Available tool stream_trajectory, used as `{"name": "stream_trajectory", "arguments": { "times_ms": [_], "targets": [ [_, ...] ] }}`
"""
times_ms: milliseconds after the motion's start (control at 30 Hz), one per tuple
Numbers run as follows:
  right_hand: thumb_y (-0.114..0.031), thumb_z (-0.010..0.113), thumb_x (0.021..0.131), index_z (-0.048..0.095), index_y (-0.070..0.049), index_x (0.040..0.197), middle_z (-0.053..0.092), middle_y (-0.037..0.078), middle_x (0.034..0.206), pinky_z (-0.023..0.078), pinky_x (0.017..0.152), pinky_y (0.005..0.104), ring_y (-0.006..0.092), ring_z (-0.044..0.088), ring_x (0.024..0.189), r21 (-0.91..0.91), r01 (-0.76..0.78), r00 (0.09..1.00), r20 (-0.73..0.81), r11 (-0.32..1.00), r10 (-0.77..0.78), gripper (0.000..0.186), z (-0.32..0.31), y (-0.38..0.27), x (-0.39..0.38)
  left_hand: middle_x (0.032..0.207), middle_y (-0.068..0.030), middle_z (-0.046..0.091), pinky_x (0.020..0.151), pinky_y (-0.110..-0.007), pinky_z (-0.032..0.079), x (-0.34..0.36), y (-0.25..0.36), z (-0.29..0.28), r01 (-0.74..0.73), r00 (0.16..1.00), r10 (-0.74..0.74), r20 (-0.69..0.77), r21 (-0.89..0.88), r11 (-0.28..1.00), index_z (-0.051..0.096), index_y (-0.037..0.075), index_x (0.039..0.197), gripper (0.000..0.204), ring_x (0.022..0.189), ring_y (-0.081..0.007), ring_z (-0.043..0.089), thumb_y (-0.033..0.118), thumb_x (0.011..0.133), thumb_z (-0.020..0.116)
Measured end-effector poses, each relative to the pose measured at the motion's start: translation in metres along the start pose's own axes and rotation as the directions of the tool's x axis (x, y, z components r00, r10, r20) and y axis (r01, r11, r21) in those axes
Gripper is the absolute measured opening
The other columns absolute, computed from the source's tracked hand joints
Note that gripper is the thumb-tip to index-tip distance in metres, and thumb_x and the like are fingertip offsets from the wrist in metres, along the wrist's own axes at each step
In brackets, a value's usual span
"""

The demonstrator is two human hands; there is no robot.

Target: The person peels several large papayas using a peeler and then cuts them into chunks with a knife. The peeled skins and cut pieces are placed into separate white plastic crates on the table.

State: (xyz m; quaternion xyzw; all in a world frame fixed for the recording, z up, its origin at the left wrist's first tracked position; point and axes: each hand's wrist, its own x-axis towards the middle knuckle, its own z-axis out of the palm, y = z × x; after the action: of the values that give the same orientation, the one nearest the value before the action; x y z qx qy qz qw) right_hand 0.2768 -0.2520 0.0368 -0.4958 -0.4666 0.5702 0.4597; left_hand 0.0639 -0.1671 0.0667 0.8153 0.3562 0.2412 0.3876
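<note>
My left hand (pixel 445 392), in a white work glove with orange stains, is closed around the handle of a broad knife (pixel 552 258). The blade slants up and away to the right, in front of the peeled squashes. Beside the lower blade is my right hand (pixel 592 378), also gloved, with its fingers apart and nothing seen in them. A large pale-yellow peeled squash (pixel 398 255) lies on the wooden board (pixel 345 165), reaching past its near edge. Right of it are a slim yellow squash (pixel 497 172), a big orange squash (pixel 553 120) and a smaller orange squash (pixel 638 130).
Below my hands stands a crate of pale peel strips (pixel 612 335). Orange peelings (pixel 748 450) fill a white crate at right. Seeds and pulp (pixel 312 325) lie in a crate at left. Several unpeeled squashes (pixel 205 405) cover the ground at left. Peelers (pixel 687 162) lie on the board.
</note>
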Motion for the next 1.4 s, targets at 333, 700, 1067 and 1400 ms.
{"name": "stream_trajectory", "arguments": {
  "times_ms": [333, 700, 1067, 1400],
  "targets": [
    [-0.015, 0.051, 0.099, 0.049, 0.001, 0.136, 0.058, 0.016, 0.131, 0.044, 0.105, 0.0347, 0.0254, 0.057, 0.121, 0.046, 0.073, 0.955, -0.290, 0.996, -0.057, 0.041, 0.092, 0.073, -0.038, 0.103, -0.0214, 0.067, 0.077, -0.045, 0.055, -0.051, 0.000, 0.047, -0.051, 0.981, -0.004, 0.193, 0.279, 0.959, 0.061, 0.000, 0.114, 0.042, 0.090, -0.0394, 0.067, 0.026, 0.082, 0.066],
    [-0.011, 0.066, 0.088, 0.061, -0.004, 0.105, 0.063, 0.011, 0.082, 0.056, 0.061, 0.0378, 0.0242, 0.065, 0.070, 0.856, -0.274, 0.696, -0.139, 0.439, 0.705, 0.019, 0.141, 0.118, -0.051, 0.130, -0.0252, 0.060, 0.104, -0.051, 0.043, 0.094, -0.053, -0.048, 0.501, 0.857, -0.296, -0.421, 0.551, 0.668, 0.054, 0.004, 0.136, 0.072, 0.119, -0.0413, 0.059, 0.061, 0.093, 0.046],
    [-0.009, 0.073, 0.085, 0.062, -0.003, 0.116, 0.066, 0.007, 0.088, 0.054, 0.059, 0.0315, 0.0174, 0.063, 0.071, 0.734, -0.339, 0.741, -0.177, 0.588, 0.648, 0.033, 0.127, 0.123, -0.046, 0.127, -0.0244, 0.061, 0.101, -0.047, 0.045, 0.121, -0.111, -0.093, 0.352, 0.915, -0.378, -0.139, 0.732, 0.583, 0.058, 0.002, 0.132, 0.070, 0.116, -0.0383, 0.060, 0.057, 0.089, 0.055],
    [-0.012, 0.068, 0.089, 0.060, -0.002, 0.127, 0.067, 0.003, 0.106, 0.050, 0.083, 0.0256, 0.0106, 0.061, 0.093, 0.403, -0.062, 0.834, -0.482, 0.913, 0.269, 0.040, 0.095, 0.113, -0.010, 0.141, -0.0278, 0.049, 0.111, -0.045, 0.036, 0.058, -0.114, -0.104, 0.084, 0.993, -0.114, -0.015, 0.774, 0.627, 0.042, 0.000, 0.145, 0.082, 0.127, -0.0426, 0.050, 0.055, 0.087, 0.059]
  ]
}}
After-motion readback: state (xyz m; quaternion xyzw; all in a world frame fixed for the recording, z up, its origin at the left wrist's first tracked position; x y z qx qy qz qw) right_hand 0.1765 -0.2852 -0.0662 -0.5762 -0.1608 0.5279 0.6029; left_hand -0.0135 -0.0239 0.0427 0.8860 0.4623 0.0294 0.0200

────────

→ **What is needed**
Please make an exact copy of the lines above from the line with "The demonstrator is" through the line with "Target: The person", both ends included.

→ **Finished task**
The demonstrator is two human hands; there is no robot.

Target: The person peels several large papayas using a peeler and then cuts them into chunks with a knife. The peeled skins and cut pieces are placed into separate white plastic crates on the table.

This exercise is done.